Les mois passent, la dette américaine franchit des paliers (14000 milliards de dollars en décembre, 100% du Produit intérieur brut en 2011 ou 2012), les agences de notation lancent des avertissements, et rien ne change: les Etats-Unis trouvent à emprunter autant d’argent qu’ils veulent, quand ils le veulent. Impossible de dire quand cette machine se grippera.

«Mais maintenant que le pire de la récession est passé, nous devons faire face au fait que notre Etat dépense plus qu’il ne gagne. Ce n’est pas tenable», notait mardi le président Barack Obama dans son discours sur l’état de l’Union.

Selon des projections publiées mercredi par le Bureau du budget du Congrès, sur l’exercice qui s’achèvera le 30 septembre, pour chaque dollar de recettes, l’Etat fédéral devra dépenser 1,50 dollar.

Cinquante cents devront donc être empruntés, soit des dizaines de milliards de dollars chaque semaine.

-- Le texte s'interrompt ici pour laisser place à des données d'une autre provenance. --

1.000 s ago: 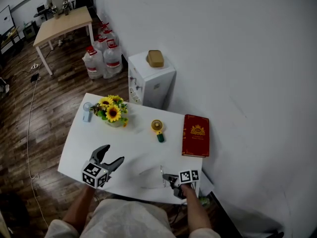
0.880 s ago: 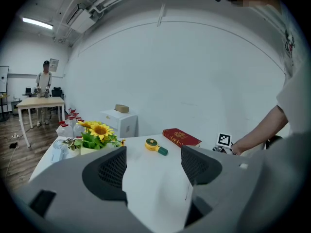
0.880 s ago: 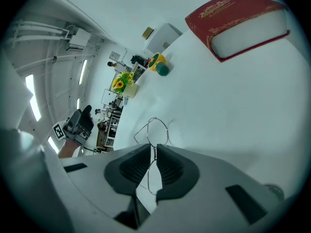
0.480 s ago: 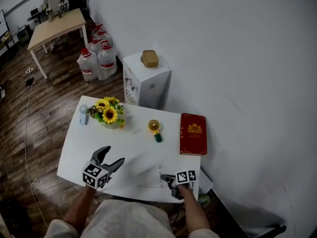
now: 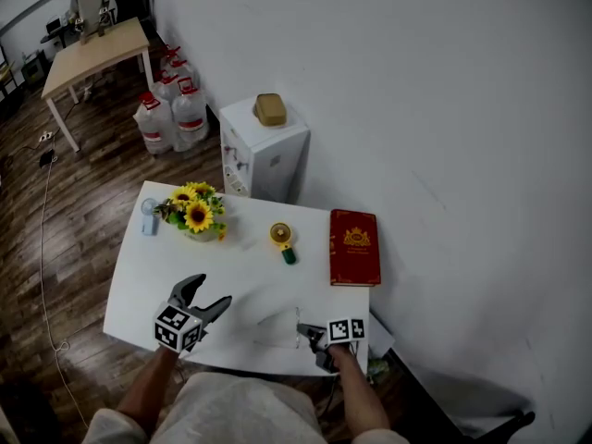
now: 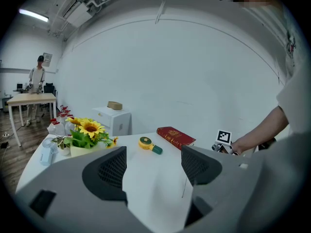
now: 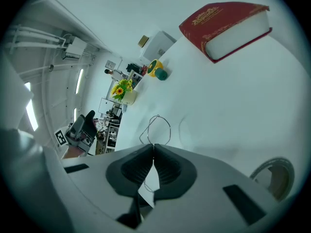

Car en fin d’exercice, c’est un trou de 1.480 milliards qu’il aura fallu combler, si les parlementaires ne trouvent pas de nouvelles sources d’économies ni de recettes.

Si on les rapproche de la richesse que créent les Etats-Unis, ces chiffres donnent un certain sens de l’urgence.

En 2010, la première économie mondiale a vu son PIB progresser de moins de 1000 milliards de dollars. La dette de l’Etat, elle, a explosé de quelque 1.700 milliards.

Pourtant, l’Etat américain n’a jamais aucun mal à vendre cette dette aux investisseurs, à des taux d’intérêt qui sont parmi les plus bas du monde (aux alentours de 3,35% pour les bons du Trésor à dix ans, actuellement).

Une explication simple veut que la demande sera insatiable tant que le dollar restera la monnaie de référence.